Similar stories emerged in the UK, where real estate markets almost completely stopped for 50 days during lockdown, causing a rush of demand when it reopened. “Enquiry activity has been extraordinary,” Damian Gray, head of Knight Frank’s Oxford office told World Property Journal. “I've never been contacted by so many people that want to live outside London."

Several estate agencies in London have reported a rush for properties since the market opened back up, particularly for more spacious properties with outdoor space. However, Mansion Global noted this is likely due to pent up demand from 50 days of almost complete real estate shutdown, so it’s hard to tell whether that trend will continue.

There’s a wide world of speculation about the long-lasting changes to real estate caused by the coronavirus, but many industry experts say there will indeed be change.

In May, The New York Times reported that three of New York City’s largest commercial tenants — Barclays, JP Morgan Chase and Morgan Stanley — have hinted that many of their employees likely won’t be returning to the office at the level they were pre-Covid.

Until workers are able to safely return to offices, it’s impossible to tell exactly how much office space will stay vacant post-pandemic. On one hand, businesses could require more space to account for physical distancing; on the other hand, they could embrace remote working permanently, or find some middle ground that brings fewer people into the office on a daily basis.

“It’s tough to say anything to the office market because most people are not back working in their office yet,” says Robert Knakal, chairman of JLL Capital Markets. “There will be changes in the office market and there will likely be changes in the residential market as well in terms of how buildings are maintained, constructed, [and] designed.”

Those who do return to the office may find a reversal of recent design trends that favoured open, airy layouts with desks clustered tightly together. “The space per employee likely to go up would counterbalance the folks who are no longer coming into the office,” Knakal says.

There has been some discussion of using newly vacant office space for residential needs, and while that’s appealing to housing advocates in cities that sorely need more housing, Bill Rudin, CEO of Rudin Management Company, recently told Spectrum News that the conversion process may be too difficult to be practical.

"I don’t know the amount of buildings out there that could be adapted," he said. "It’s very complicated and expensive.

While there’s been tumult in San Francisco’s rental scene, housing developers appear to still be moving forward with their plans, says Dan Sider, director of executive programs at the SF Planning Department.

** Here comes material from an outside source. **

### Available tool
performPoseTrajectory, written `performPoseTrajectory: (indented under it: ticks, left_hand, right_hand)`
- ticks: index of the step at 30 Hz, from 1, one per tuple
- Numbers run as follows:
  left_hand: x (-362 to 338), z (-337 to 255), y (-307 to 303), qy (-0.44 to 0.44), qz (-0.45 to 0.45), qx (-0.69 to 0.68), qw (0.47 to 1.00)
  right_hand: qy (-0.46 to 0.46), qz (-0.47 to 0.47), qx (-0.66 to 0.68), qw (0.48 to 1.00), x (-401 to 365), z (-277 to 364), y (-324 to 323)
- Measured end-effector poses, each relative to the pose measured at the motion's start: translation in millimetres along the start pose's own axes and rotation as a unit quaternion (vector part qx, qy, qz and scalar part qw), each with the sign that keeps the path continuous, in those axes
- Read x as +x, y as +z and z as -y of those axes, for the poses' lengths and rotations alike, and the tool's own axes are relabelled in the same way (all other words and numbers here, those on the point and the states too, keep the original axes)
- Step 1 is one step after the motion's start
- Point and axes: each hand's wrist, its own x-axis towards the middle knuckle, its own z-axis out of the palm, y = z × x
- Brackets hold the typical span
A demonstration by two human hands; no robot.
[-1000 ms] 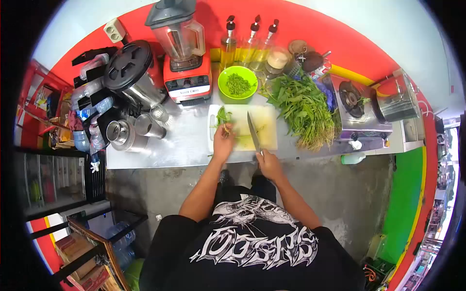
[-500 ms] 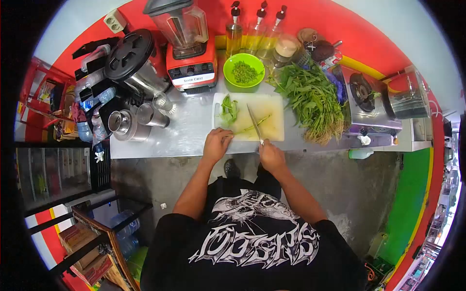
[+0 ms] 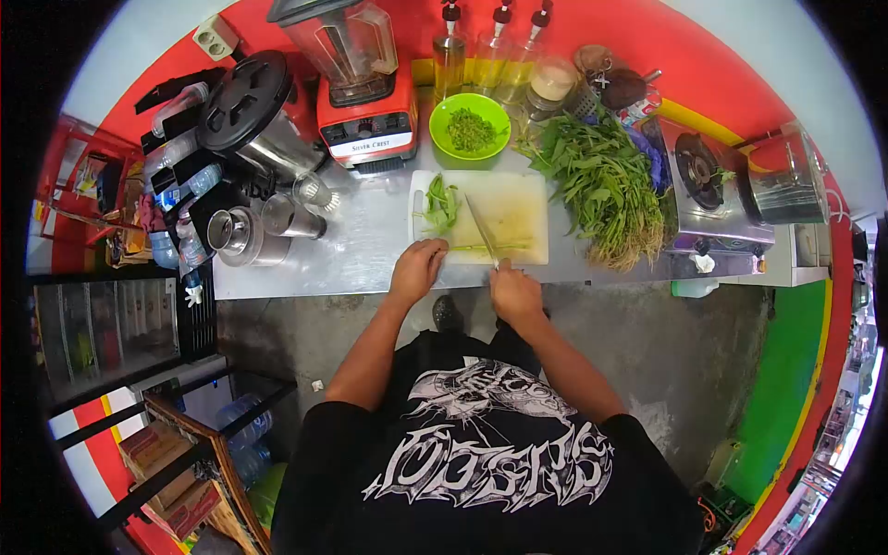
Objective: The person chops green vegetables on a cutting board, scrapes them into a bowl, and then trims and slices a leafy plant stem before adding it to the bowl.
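My right hand [image 3: 516,294] is closed around the handle of a knife [image 3: 479,222], whose blade slants up and left across a white cutting board [image 3: 529,192]. Beneath the blade lie thin green stems [image 3: 511,245], running roughly level along the board's near side. At their left end, my left hand [image 3: 419,270] rests at the board's near left corner, fingers pinched on the stems. Cut green leaves [image 3: 441,205] sit in a small pile on the board's left part. Just beyond the board stands a bright green bowl [image 3: 470,155] holding chopped greens [image 3: 471,130].
Right of the board lies a large bunch of leafy greens with roots [image 3: 606,190], beside a gas stove [image 3: 712,222] with a pot [image 3: 786,199]. A red blender [image 3: 368,125], pump bottles [image 3: 450,65], a lidded steel container [image 3: 268,139] and metal cups [image 3: 291,217] line the counter [image 3: 356,259].
The stems have swung from a slant to nearly level on the board. Both hands stay in about the same place, with the knife still across the stems. The view has shifted slightly.
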Motion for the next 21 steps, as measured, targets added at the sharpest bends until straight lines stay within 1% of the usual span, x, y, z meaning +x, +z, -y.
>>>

“Despite the doom and gloom that we all read about daily, our office continues to see interest from the development community – particularly larger, more established developers – in both moving ahead with existing applications and in submitting new applications for large projects,” he says.

How demand for those projects might change and what it might do to improve affordable housing is still unknown, though “demand will recover,” Sider predicts.

Johanna Flashman is a freelance writer based in Oakland, California.